We might have here the confluence of separate traditions, stitched together into the Torah as we know it. Or it might be just one more extremity intended to make us laugh—as indeed, Sarah and Abraham both laugh at the extravagance of God. He made them that promise, as I said, when Abraham was 75. And God forever keeps His word. The promise of descendants is immediately fulfilled a mere 25 years later, when Abraham hits a century and his wife is lightyears beyond menopause.

That’s part of the joke too. Abraham keeps his faith in the faithfulness of God regardless of how long it takes. Sometimes he wonders, “O Lord, did You forget?” At which point God expands the promise, makes it even larger, more extravagant, and then sends Abraham toddling along his way with little more but “wait and see.”

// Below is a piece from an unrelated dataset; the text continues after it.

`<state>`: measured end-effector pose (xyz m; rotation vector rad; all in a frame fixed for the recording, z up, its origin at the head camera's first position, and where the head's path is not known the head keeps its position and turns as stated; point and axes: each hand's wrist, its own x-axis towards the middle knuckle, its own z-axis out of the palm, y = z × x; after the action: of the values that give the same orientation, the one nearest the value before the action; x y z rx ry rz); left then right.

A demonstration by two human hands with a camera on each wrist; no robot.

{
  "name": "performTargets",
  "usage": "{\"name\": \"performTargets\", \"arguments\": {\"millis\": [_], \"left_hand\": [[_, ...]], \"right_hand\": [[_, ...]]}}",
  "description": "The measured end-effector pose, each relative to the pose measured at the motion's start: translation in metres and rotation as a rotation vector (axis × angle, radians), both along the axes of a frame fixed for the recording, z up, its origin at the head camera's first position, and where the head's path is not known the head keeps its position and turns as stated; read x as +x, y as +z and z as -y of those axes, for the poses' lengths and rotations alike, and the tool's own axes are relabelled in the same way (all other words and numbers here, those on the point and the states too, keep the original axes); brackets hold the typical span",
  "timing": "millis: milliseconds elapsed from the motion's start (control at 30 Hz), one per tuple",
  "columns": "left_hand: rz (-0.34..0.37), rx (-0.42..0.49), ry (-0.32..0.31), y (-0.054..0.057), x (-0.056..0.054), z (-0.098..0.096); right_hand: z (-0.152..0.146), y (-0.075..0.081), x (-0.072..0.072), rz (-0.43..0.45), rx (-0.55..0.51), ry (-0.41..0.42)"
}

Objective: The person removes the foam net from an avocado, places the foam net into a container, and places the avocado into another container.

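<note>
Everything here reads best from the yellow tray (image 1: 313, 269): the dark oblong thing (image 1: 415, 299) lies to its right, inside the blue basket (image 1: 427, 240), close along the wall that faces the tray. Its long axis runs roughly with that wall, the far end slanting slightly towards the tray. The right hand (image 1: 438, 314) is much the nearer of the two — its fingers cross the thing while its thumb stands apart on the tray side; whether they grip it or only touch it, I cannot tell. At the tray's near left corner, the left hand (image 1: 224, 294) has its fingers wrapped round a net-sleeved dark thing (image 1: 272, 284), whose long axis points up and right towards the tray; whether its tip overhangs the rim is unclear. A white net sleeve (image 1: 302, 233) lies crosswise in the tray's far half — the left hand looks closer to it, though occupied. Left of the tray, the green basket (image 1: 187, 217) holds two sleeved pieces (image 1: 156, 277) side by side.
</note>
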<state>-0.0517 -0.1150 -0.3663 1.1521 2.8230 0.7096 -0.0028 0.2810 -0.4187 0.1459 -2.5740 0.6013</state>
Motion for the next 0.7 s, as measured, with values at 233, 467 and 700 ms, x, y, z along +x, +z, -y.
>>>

It’s as though He wants to show that it’s impossible. Abraham and Sarah, “as good as dead,” far past the salad days of parenthood and youth, sans support, sans surrogates, sans anything but faith in God’s promise, continue on in hope. In one sense, they have nothing to lose. They thought their lives were ending back when this story began. But it’s for us, you see; that we might have patience, might have trust, might have faith that God will keep His Word and never break His promise.

So when that child comes at last, the child of their promise, what can Abraham and Sarah do but laugh, in both their disbelief and joy? “Isaac,” they call him: “Laughter.” God has done the impossible, brought life from death, joy from sorrow, youthfulness from age, so that there can be no question. God alone has done this. God has kept His faith.

See, the thing about a promise is that if you have utter faith, utter confidence, utter trust in the one who makes the promise, then it’s as good as having fulfilled it already. If someone were to say to you, “I’ll give you $20,” and you had no doubt whatsoever that they had the means, the intention, and the integrity to keep that promise to you, then for all intents and purposes that 20’s in the bank.

Thus is faith related to hope. If you trust in the promise, if you have faith in God’s faithfulness, then you already have what is promised, already and not yet. You already have salvation. You already have forgiveness. You already have eternal life, already and not yet. You have it in hope and in faith. You have it in things yet unseen. In eternity, it has been done; it is always already accomplished. And so we know where it leads, this hope, this faith.

It leads us to Christ. He is our destination, and our companion, and our Way. Like Abraham, we are old and tired, or perhaps I should speak for myself. Like Abraham, we face many trials, and we still have a long way to go. Yet we have the promise. And because we have the promise, we have the Promised One. What then can anyone do to us? Hurt us, shame us, kill us, imprison us? We know that won’t last. We know the life that conquers death, eternity here in time.

God always keeps His promises, my brothers and my sisters, yet rarely in the ways that we expect. His ways are eternal, and thus are ever new, ever renewed. And so to have His promise is rather like having a child, like the baby born here to the unlikeliest of parents. A baby is everything you want, and nothing you expect. You cannot prepare to be a parent, not really, not adequately. We’ve been having kids since time began, yet every single one is entirely new, entirely surprising.

Every child who comes into our life—every person, really—upends our expectations and forces us to grow. Children are explosions of pure possibility. Thus parenthood is nothing less than death and resurrection. “Have a bunch of kids,” I once heard someone say. “It’s the greatest thing you’ll ever do that’ll completely wreck your life.” And so Sarah laughs.

Trust in the promise, O children of Abraham. Have faith in the faithfulness of God. Live in the sure and certain hope that whatever may come our way, we are loved, we are forgiven, and we are going home. This is our hope, and our joy—our death, and our resurrection.

In the Name of the Father and of the +Son and of the Holy Spirit. Amen.